In base a queste osservazioni l’autore propone come metodo per superare impasse emotive, la realizzazione di sessioni di Collaborazione Reciproca, della durata complessiva di un’ora, in cui due persone si raccontano una all’altra, assumendo alternativamente il ruolo di Ascoltatore e Protagonista (mezz’ora per ognuno). L’autore le suggerisce all’interno di un contesto di Co-Counseling (Counseling Reciproco), che può essere rivisitato in chiave aziendale e gestito da Manager che coordinano persone e debbano essere in grado di facilitare la “relazione” fra le stesse in un’ottica di bene-essere. In azienda il Manager potrebbe utilizzare l’intera ora per lavorare con il collaboratore che porta il “problema”, senza scambio effettivo dei ruoli come previsto nella Collaborazione Reciproca (l’Ascoltatore comunque lavora su se stesso attraverso lo scambio con l’altro).
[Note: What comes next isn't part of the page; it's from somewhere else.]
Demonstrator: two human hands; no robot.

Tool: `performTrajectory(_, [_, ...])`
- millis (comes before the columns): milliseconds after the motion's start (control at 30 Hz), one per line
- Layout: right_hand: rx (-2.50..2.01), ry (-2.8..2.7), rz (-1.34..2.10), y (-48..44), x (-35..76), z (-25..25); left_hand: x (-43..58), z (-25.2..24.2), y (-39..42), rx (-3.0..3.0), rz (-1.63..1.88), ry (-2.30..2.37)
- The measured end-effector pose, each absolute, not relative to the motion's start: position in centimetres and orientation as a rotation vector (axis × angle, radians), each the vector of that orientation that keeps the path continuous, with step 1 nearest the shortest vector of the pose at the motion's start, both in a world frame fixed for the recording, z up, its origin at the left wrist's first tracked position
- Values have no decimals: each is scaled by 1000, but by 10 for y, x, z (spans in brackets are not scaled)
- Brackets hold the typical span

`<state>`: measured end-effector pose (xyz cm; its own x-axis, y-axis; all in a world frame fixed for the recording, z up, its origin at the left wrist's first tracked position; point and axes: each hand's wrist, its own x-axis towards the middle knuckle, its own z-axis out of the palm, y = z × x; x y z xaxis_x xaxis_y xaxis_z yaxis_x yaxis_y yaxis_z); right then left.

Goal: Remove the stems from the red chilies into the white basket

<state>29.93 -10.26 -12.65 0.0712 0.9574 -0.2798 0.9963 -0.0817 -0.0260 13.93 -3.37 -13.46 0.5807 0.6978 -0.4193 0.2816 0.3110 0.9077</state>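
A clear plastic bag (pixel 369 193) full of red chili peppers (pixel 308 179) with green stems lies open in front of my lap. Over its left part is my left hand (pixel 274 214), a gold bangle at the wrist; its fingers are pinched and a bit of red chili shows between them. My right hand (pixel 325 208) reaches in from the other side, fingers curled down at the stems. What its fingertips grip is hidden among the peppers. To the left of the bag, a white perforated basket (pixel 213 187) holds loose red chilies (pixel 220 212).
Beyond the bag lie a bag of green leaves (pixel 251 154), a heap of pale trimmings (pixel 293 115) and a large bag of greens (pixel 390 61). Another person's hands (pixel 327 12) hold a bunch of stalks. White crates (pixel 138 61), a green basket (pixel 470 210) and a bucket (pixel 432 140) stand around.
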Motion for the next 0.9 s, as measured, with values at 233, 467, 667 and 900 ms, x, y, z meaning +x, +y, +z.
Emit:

Obiettivo di queste sessioni è quello di creare uno spazio-tempo di racconto e ascolto, al di là del giudizio e del consiglio, per aprirsi all’altro e alla ricerca di nuove e funzionali soluzioni del “problema” (l’approccio utilizzato è ti tipo fenomenologico). Chiave di volta dell’incontro è rappresentato dall’uso da parte dell’Ascoltatore di domande volte ad esplorare l’esperienza vissuta, via maestra per la ricerca di nuove soluzioni. La sessione di Collaborazione reciproca può iniziare con alcuni minuti di silenzio e respirazione profonda mirata a ritrovare la calma e il “qui e ora” della mente e del corpo (esistono tecniche legate alla mindfulness) per poi passare, da parte del Protagonista, all’esplicitazione di eventi, riflessioni ed emozioni relative al problema percepito. L’Ascoltatore potrà utilizzare alcune tecniche biosistemiche quali: la ricerca della concretezza, chiedendo al Protagonista di portare esempi specifici (è importante che si lascino da parte affermazioni generiche e stereotipate); l’attenzione alle parole–chiave, cioè a quelle
parole che portano con sé profondi vissuti emotivi legati agli schemi cognitivi e comportamentali utilizzati fino a quel momento dal soggetto e che non sono più funzionali alla ricerca di efficaci soluzioni); l’accompagnamento empatico alla scoperta di nuove soluzioni di gestione della relazione “problematica” e la sperimentazione delle stesse tramite drammatizzazioni e giochi di ruolo.
Questo magico processo potrà veramente creare vitalità e benessere cognitivo ed emotivo e solo… in un’ora!